*What this task involves*
Leave out the pictures and print the records below exactly.

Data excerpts
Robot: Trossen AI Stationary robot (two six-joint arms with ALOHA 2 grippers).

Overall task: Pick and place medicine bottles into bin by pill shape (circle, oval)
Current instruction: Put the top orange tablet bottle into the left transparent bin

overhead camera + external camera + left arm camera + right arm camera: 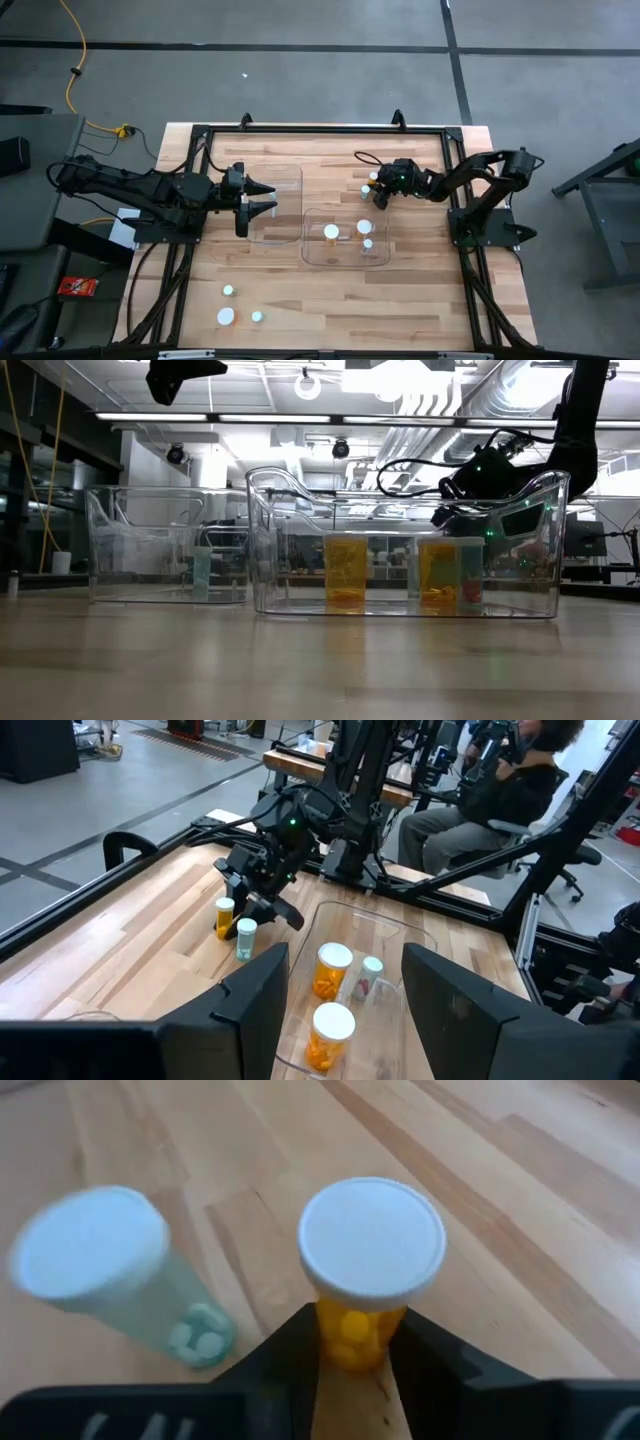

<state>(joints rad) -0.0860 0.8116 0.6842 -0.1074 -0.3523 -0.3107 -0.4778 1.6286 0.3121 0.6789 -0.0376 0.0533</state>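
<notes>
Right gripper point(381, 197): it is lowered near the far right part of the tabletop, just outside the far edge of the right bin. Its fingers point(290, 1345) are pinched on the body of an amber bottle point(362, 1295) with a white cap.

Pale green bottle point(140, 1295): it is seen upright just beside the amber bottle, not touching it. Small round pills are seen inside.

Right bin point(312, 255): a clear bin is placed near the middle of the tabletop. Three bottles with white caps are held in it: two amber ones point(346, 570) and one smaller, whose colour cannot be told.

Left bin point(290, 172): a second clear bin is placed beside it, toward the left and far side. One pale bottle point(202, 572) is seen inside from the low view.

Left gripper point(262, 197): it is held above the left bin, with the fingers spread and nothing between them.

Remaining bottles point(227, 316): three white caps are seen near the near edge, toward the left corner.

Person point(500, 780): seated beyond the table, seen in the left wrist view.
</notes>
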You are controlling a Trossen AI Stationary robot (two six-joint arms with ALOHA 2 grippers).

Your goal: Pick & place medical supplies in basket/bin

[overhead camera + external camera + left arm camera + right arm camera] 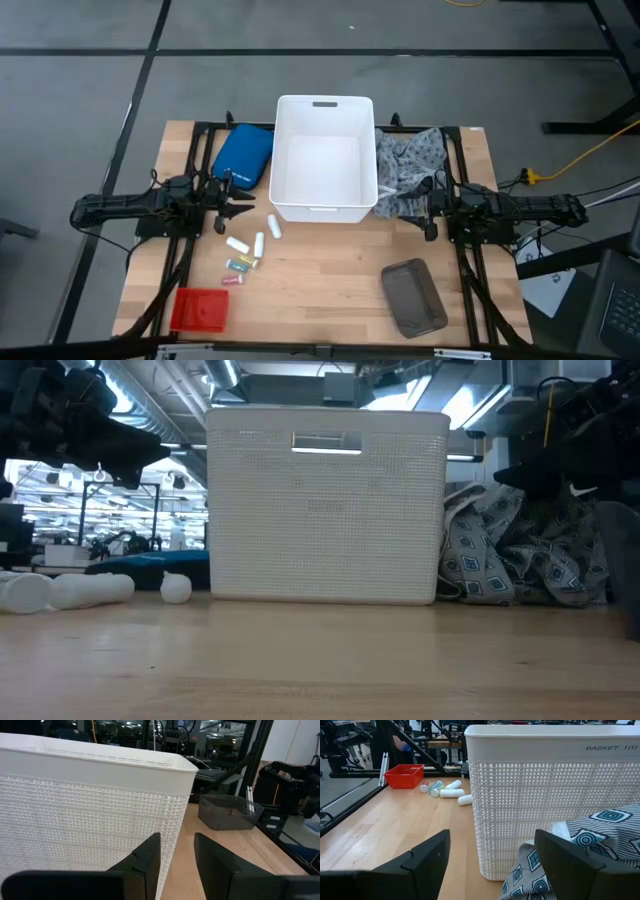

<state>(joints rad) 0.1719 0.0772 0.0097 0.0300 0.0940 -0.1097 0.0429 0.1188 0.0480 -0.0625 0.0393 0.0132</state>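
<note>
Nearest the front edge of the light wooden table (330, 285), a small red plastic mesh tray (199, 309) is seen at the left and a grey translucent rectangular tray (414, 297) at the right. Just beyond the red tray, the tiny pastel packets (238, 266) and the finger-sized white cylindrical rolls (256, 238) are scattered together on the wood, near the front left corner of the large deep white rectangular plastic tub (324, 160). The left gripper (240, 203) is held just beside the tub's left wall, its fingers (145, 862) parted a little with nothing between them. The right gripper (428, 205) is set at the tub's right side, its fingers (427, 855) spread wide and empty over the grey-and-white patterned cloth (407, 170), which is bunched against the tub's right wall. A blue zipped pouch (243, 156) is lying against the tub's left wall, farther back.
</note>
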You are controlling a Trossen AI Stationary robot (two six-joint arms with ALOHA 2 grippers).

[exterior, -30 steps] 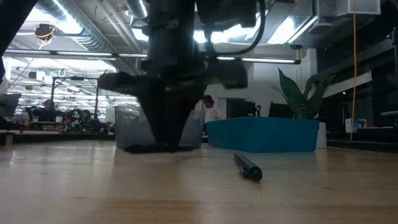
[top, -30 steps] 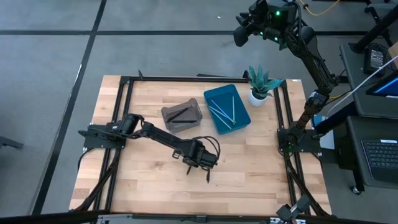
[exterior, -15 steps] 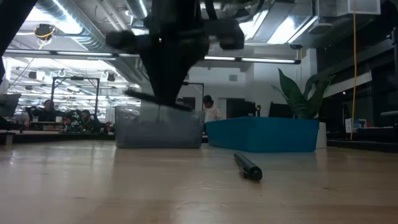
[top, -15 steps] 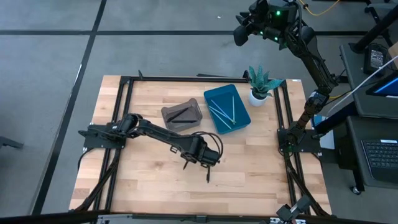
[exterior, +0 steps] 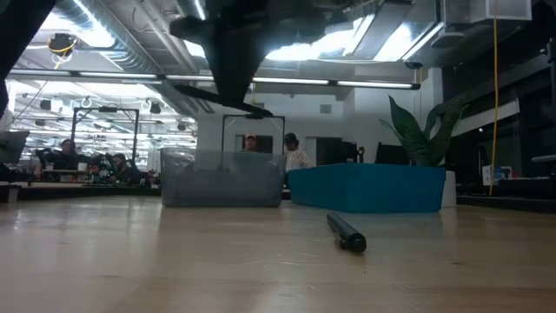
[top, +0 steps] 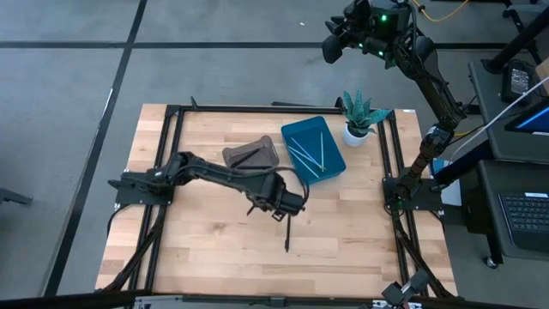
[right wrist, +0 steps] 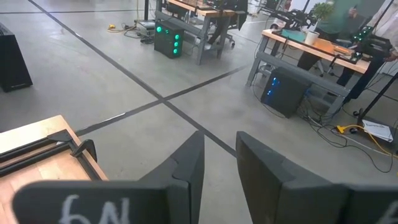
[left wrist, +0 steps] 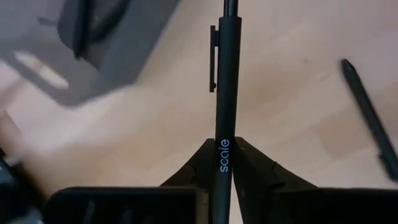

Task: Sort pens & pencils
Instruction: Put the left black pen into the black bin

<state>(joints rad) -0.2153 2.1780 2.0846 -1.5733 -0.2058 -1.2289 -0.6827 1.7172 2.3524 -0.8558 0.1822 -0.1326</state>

*Answer box*
Robot: Trossen AI Stationary robot (two six-joint arms with ALOHA 2 grippers).

Overall task: Pick and place medicine bottles into bin by pill shape (circle, oval)
Current instruction: Put the top orange tablet bottle into the left transparent bin

overhead camera + external camera + left arm camera + right arm camera: 

<state>(joints rad) -0.0860 0.8116 0.6842 -0.1074 -0.3523 -0.3107 -0.4778 1.6286 0.3121 0.6789 -0.0376 0.0533</state>
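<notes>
Right gripper point(381, 197): it is lowered near the far right part of the tabletop, just outside the far edge of the right bin. Its fingers point(290, 1345) are pinched on the body of an amber bottle point(362, 1295) with a white cap.

Pale green bottle point(140, 1295): it is seen upright just beside the amber bottle, not touching it. Small round pills are seen inside.

Right bin point(312, 255): a clear bin is placed near the middle of the tabletop. Three bottles with white caps are held in it: two amber ones point(346, 570) and one smaller, whose colour cannot be told.

Left bin point(290, 172): a second clear bin is placed beside it, toward the left and far side. One pale bottle point(202, 572) is seen inside from the low view.

Left gripper point(262, 197): it is held above the left bin, with the fingers spread and nothing between them.

Remaining bottles point(227, 316): three white caps are seen near the near edge, toward the left corner.

Person point(500, 780): seated beyond the table, seen in the left wrist view.
</notes>
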You are controlling a Trossen AI Stationary robot (two six-joint arms with ALOHA 2 grippers).

Your goal: Pick & place medical supplies in basket/bin

[overhead camera + external camera + left arm camera + right arm camera] 

<state>(joints rad) 0.1719 0.0772 0.0097 0.0300 0.0940 -0.1097 0.0429 0.1188 0.0480 -0.0625 0.0393 0.0132</state>
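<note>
Nearest the front edge of the light wooden table (330, 285), a small red plastic mesh tray (199, 309) is seen at the left and a grey translucent rectangular tray (414, 297) at the right. Just beyond the red tray, the tiny pastel packets (238, 266) and the finger-sized white cylindrical rolls (256, 238) are scattered together on the wood, near the front left corner of the large deep white rectangular plastic tub (324, 160). The left gripper (240, 203) is held just beside the tub's left wall, its fingers (145, 862) parted a little with nothing between them. The right gripper (428, 205) is set at the tub's right side, its fingers (427, 855) spread wide and empty over the grey-and-white patterned cloth (407, 170), which is bunched against the tub's right wall. A blue zipped pouch (243, 156) is lying against the tub's left wall, farther back.
</note>
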You are controlling a Trossen AI Stationary robot (two six-joint arms with ALOHA 2 grippers).

[exterior, -30 steps] 
[top, -30 steps] 
[exterior, -15 steps] 
[top, -15 steps] 
[exterior, +0 steps] 
[top, +0 steps] 
[right wrist, +0 steps] 
[left wrist, +0 steps] 

Task: Sort pens & pencils
Instruction: Put the left black pen into the black bin

<state>(joints rad) -0.2153 2.1780 2.0846 -1.5733 -0.2058 -1.2289 -0.6827 1.7172 2.3524 -0.8558 0.1822 -0.1326</state>

With that, the output is complete.